Kano J, Sugimoto T, Fukase M, Fujita T
Department of Medicine, Kobe University School of Medicine, Japan.
Biochem Biophys Res Commun. 1991 Aug 30;179(1):97-101. doi: 10.1016/0006-291x(91)91339-e.
The present study was performed to compare the effect of parathyroid hormone-related protein (PTHrP) on the proliferation of osteoblastic osteosarcoma cells (UMR-106) with that of PTH and characterize the direct involvement of cAMP in the change of osteoblast proliferation by PTHrP. Human(h)PTHrP-(1-34) (10(-11)-10(-7)M) dose-dependently inhibited [3H]thymidine incorporation (TdR) in the same manner as hPTH-(1-34). The simultaneous addition of PTHrP and PTH at a maximal effective dose of 10(-7) M did not cause additive suppressive effect on cell proliferation. Rp-cAMPs, which has been recently shown to act directly as antagonist in the activation of cAMP-dependent protein kinase (PKA), dose-dependently (10(-6)-10(-4)M) antagonized PTHrP-induced suppression of TdR in the same manner as PTH. Present study indicated that PTHrP has the same effect on osteoblast proliferation as PTH and that the activation of PKA is directly linked to the change of osteoblast proliferation by PTHrP.

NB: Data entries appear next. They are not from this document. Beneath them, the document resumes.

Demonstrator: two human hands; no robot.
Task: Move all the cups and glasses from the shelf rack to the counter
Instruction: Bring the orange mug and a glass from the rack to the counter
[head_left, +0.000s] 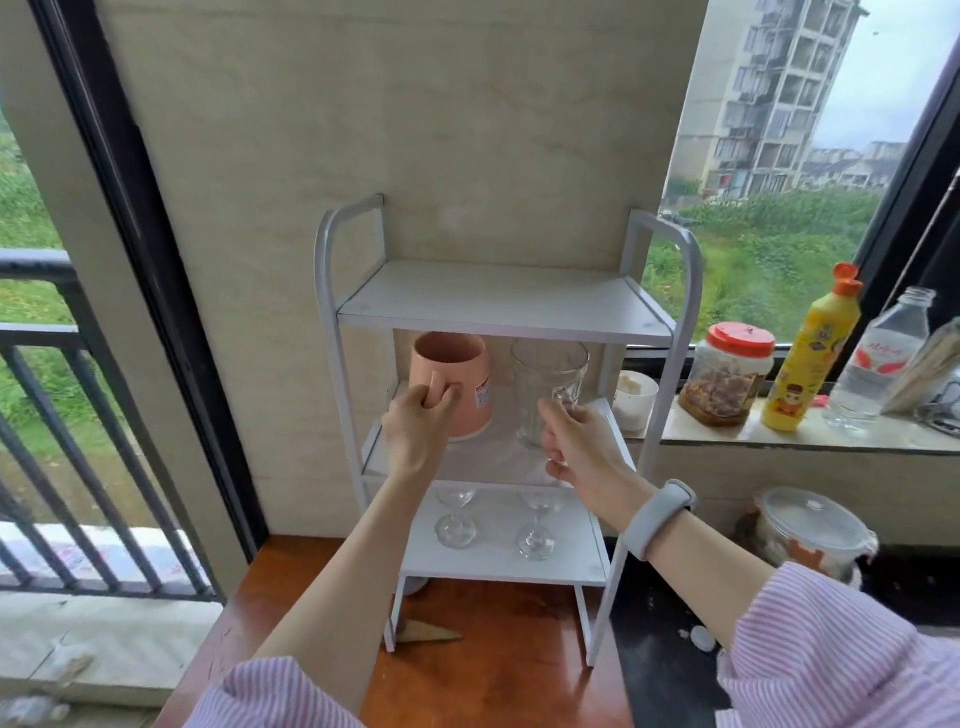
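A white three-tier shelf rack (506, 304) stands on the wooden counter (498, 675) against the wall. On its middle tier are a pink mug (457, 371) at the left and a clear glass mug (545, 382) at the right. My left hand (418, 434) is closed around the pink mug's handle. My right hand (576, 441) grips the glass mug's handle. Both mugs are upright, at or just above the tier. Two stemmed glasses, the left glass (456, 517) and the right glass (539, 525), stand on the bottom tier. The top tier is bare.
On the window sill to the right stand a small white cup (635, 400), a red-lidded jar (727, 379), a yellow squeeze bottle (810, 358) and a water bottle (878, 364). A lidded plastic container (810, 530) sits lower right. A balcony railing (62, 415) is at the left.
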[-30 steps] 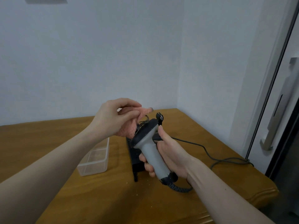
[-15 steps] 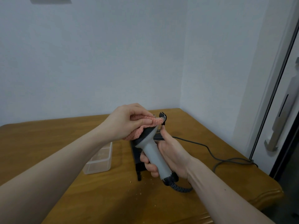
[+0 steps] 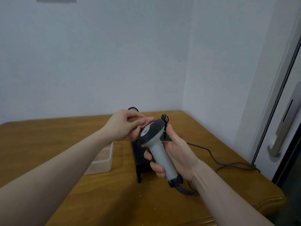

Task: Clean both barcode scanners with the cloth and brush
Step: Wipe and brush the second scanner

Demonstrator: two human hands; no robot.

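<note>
The right hand (image 3: 177,154) is wrapped around the grey handle of a scanner (image 3: 154,141), holding it up over the tabletop (image 3: 48,141) with the dark head tilted toward the left. The left hand (image 3: 125,126) pinches a pink cloth (image 3: 138,132) and presses it against the side of that head — so the wiping of this scanner is under way, not finished as far as I can judge. A black shape (image 3: 140,154) lies on the tabletop under the hands; it may be the second scanner or a stand (too hidden to tell). No brush can be made out, so the brush work and the other scanner seem left to do.

A cord (image 3: 211,154) trails off right toward the tabletop's edge, and a clear box (image 3: 102,162) sits just left of the black shape. There is open room nearer the person — crumbs only.
</note>
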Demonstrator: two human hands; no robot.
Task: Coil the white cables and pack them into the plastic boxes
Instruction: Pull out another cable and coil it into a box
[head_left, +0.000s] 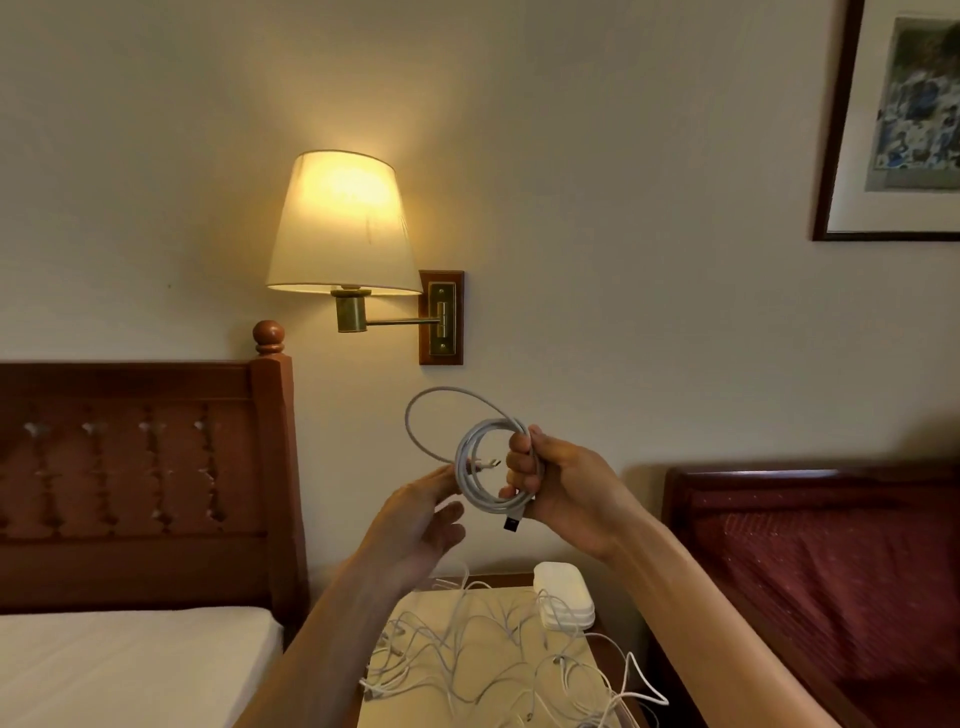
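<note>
No readable text, labels, brands, numbers or signs anywhere in view. Nothing legible on the framed picture (906, 109) at upper right, only blurred blue and white shapes. No markings to make out on the stacked plastic boxes (563, 595), the coiled white cable (488, 467) or the brass lamp plate (442, 318).

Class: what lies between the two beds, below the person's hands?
In the head view, a nightstand bearing loose white cables and stacked plastic boxes.
</note>
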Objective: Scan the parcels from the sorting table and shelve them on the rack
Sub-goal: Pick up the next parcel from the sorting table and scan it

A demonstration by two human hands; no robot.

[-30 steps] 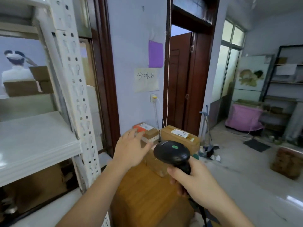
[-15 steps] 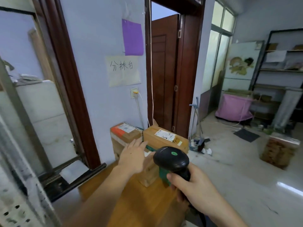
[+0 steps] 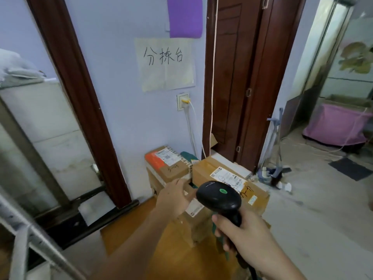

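Low in the centre of the frame, cardboard parcels are stacked on a wooden sorting table (image 3: 129, 237) against a pale blue wall. At least three boxes show: an orange-labelled box (image 3: 167, 164) at the back, a larger labelled box (image 3: 226, 178) to its right, and a lower box (image 3: 193, 223) in front. The left hand (image 3: 174, 196) reaches forward, fingers curled over the lower box's top edge. The right hand (image 3: 245, 234), lower right, grips a black barcode scanner (image 3: 219, 198) pointing at the boxes. A handwritten paper sign (image 3: 166, 63) hangs above, beside a dark wooden door (image 3: 238, 77).
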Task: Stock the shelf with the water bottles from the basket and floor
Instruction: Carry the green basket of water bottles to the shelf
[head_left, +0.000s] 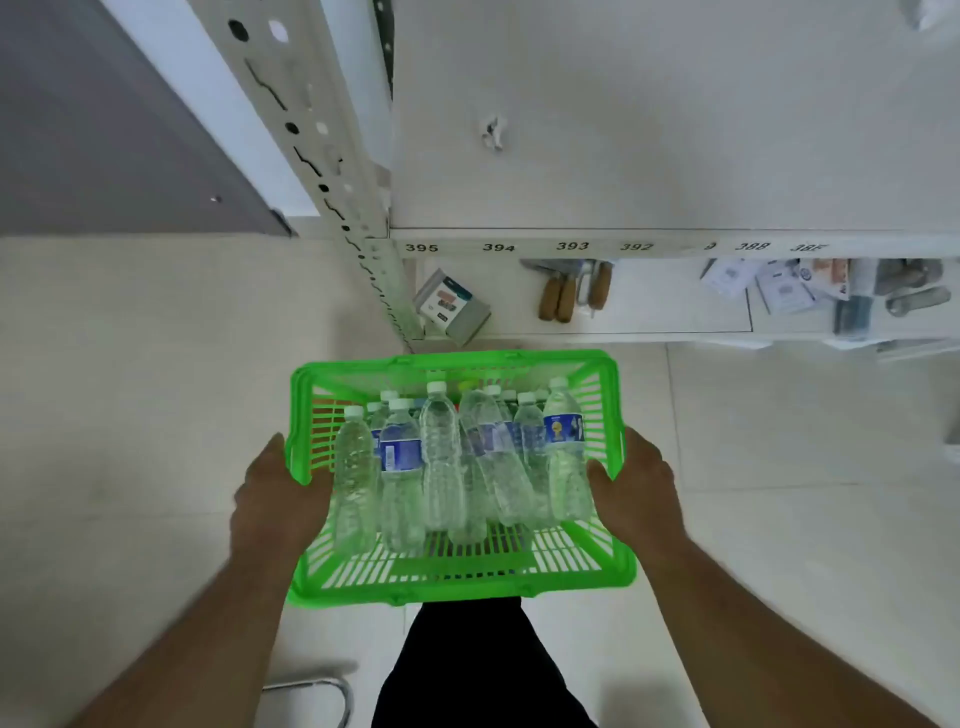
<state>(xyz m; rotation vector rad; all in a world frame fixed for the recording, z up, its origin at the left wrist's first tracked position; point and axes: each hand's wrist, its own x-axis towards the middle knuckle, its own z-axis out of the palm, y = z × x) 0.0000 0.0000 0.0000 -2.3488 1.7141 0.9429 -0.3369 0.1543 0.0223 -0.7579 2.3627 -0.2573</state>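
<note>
A bright green slatted plastic basket (457, 587) is held up in front of me, above the floor. My left hand (278, 499) grips its left rim and my right hand (636, 491) grips its right rim. Several clear water bottles (441, 462) with white caps lie inside, necks pointing toward the shelf; some carry blue labels, like the one at the right side (563, 431). The white shelf board (649, 156) stretches above the basket, bare, with number tags 395 to 388 along its front edge.
A perforated white upright post (332, 171) stands at the shelf's left end. The lower shelf (665, 317) holds a small box (452, 306), wooden-handled tools (571, 291) and packets at the right. A metal tube loop (332, 696) sits on the floor by my dark trouser leg.
</note>
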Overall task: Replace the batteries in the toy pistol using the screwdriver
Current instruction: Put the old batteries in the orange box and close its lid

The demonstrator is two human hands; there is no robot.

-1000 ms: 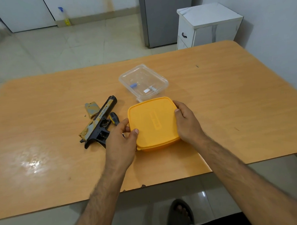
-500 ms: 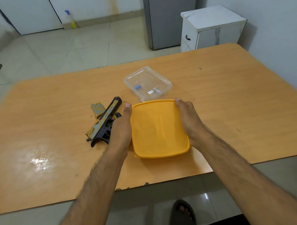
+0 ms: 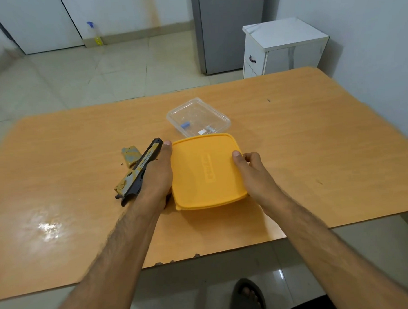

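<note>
Both your hands are on the yellow box [image 3: 207, 171], with the toy pistol [image 3: 138, 172] lying just beside your left hand [image 3: 156, 177].

Your left hand lies flat along the box's left edge, fingers straight; your right hand [image 3: 254, 173] grips the right edge, thumb on top. If you pull the lid carelessly, the box may jerk sideways and knock the pistol, or send the small screw [image 3: 122, 164] and loose cover [image 3: 131, 156] off across the table [image 3: 315, 149]. The pistol touches or nearly touches your left hand's outer side; the screwdriver is hidden.
</note>
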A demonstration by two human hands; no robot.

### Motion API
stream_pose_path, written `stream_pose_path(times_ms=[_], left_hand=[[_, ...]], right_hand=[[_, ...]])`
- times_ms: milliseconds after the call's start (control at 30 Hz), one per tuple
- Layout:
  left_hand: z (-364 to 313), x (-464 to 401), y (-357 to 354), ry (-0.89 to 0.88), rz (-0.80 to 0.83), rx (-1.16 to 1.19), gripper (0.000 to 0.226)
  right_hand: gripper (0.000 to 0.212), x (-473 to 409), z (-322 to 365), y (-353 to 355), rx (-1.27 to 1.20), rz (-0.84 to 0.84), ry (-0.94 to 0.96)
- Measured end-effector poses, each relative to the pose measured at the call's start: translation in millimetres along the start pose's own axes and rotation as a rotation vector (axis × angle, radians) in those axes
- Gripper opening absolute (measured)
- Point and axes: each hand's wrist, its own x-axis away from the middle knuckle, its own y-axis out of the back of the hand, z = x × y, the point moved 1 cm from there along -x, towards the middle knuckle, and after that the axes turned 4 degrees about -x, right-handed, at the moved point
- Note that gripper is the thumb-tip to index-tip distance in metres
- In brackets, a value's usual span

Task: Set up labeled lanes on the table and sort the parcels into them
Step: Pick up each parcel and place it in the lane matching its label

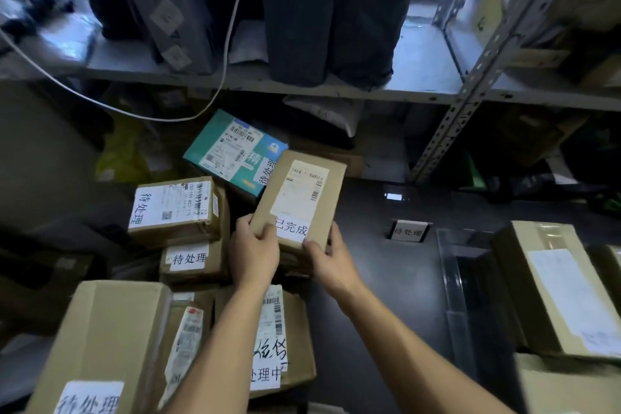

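Both hands hold one flat, rectangular parcel [299, 200] of plain brown cardboard above the dark, smooth table [386, 279]. The left hand [254, 254] grips the near left corner, thumb curled over the top face. The right hand [331, 264] grips the near right corner, thumb lying on the white slip marked 已完成 [291, 228]. A pale shipping label with barcodes covers most of the upper face. The parcel's long axis runs away from the person, leaning slightly right, with the far end raised.

Under and left of it lies a pile of cardboard boxes. One taped box [174, 208] and the one below it [191, 259] carry white 待处理 slips, as does a teal printed carton [235, 151] behind them. A large corrugated box [100, 339] sits at near left, and another with a handwritten slip [279, 339] lies partly hidden by the left forearm.

On the table to the right stands a small upright sign [408, 231] reading 待处理, beside what appears to be a clear plastic bin [453, 265]; the blur leaves this uncertain. A long taped box [554, 286] lies at far right. Grey metal shelving [336, 91] crosses behind.
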Motion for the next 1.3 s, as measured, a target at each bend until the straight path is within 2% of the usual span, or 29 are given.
stream_pose_path(times_ms=[100, 267, 433, 633, 733, 900, 1000, 1167, 1300], left_hand=[[-16, 19, 5, -0.048, -0.054, 0.112, 0.029], [-37, 66, 0, -0.092, 0.007, 0.160, 0.025], [-55, 124, -24, -0.153, 0.163, 0.129, 0.051], [-85, 229, -67, -0.272, 0.256, 0.129, 0.055], [-102, 288, -94, -0.299, 0.294, 0.168, 0.054], [-126, 369, -141, -0.377, 0.359, 0.196, 0.054], [-139, 403, -168, -0.390, 0.437, 0.210, 0.051], [-151, 446, -204, -0.380, 0.533, 0.226, 0.050], [-157, 462, -228, -0.356, 0.566, 0.229, 0.052]], right_hand=[[0.051, 9, 9, 9, -0.099, -0.029, 0.072], [0.065, 41, 23, 51, -0.172, -0.071, 0.116], [0.050, 82, 17, 118, -0.156, -0.128, 0.133], [0.065, 151, 2, 221, -0.189, -0.248, 0.179], [0.058, 184, -10, 281, -0.184, -0.306, 0.200], [0.059, 230, -28, 370, -0.121, -0.422, 0.227], [0.050, 248, -40, 418, -0.120, -0.467, 0.198], [0.051, 268, -60, 475, -0.097, -0.489, 0.187], [0.039, 272, -75, 505, -0.062, -0.483, 0.156]])
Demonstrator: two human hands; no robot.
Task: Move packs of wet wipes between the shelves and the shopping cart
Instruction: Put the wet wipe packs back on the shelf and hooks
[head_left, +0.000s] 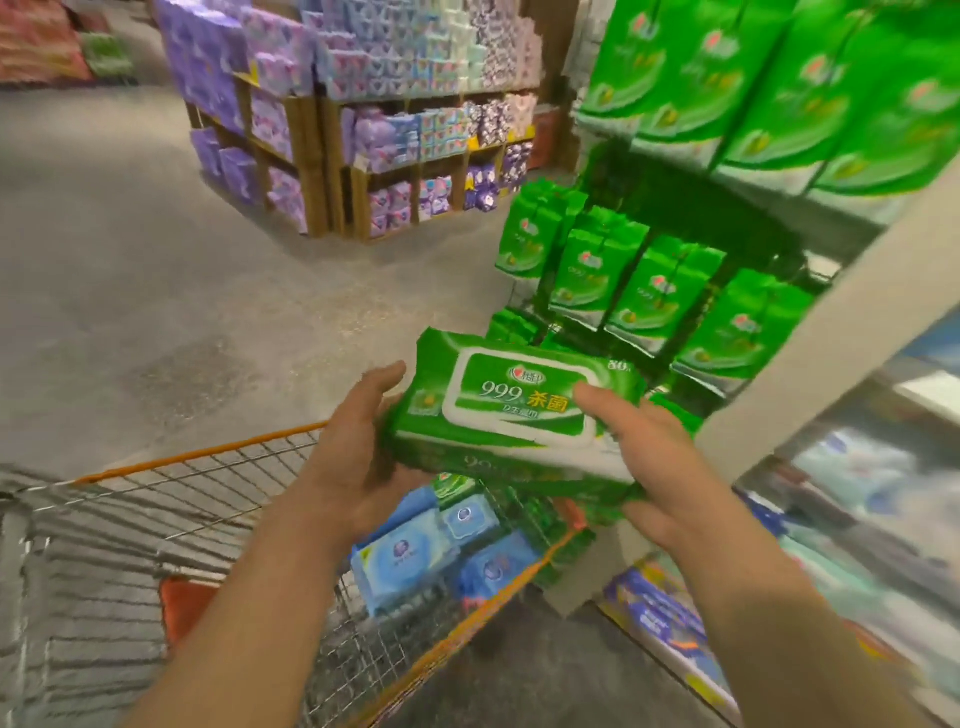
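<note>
Both hands clamp one green wipes pack (514, 415) above the cart's (208, 457) right rim: left hand (358, 447) at its left end, right hand (649, 467) opposite. Likely soft, slick film; grip the ends.

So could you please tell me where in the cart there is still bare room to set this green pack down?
The shopping cart shows bare wire floor on its left side, between the orange front rim and the blue packs. The right corner is crowded with blue packs and green packs. Both the left hand and the right hand grip the green pack above that corner.
</note>
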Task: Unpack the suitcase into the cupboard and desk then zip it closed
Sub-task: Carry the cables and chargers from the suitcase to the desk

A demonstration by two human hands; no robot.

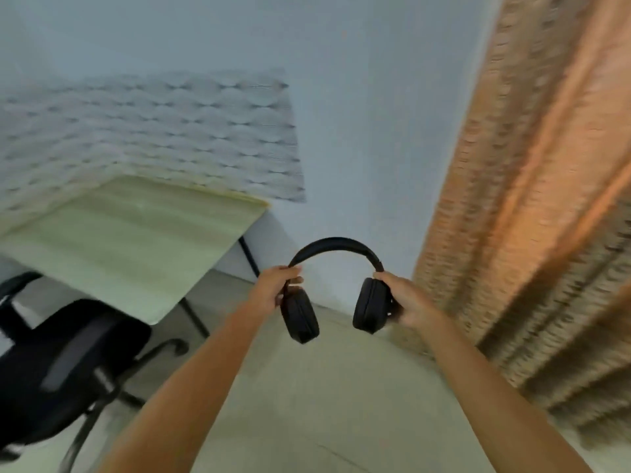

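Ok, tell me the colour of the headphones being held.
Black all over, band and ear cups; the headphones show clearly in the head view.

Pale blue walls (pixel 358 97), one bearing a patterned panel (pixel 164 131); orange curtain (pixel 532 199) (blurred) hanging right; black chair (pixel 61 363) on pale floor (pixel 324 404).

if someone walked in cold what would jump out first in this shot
The black over-ear headphones held up in mid-air at centre, the left hand gripping one side by its ear cup and the right hand the other. Next, the orange patterned curtain filling the right side. To the left stand a pale wooden desk with a bare top and a black office chair in front of it.
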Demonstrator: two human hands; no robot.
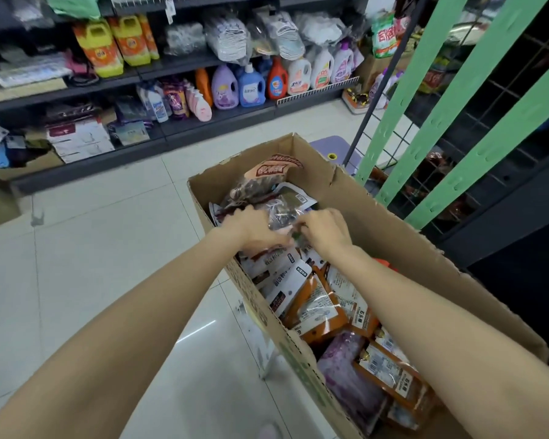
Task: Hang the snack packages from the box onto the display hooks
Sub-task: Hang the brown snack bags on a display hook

本研究旨在比较甲状旁腺激素相关蛋白(PTHrP)与甲状旁腺激素(PTH)对成骨样骨肉瘤细胞(UMR-106)增殖的影响,并确定环磷酸腺苷(cAMP)在PTHrP引起的成骨细胞增殖变化中的直接作用。人(h)PTHrP-(1-34)(10^-11 - 10^-7 M)与hPTH-(1-34)一样,呈剂量依赖性抑制[3H]胸腺嘧啶核苷掺入(TdR)。以10^-7 M的最大有效剂量同时添加PTHrP和PTH,对细胞增殖并未产生相加性抑制作用。Rp-cAMPs最近被证明可直接作为环磷酸腺苷依赖性蛋白激酶(PKA)激活的拮抗剂,它与PTH一样,呈剂量依赖性(10^-6 - 10^-4 M)拮抗PTHrP诱导的TdR抑制。目前的研究表明,PTHrP对成骨细胞增殖的影响与PTH相同,且PKA的激活与PTHrP引起的成骨细胞增殖变化直接相关。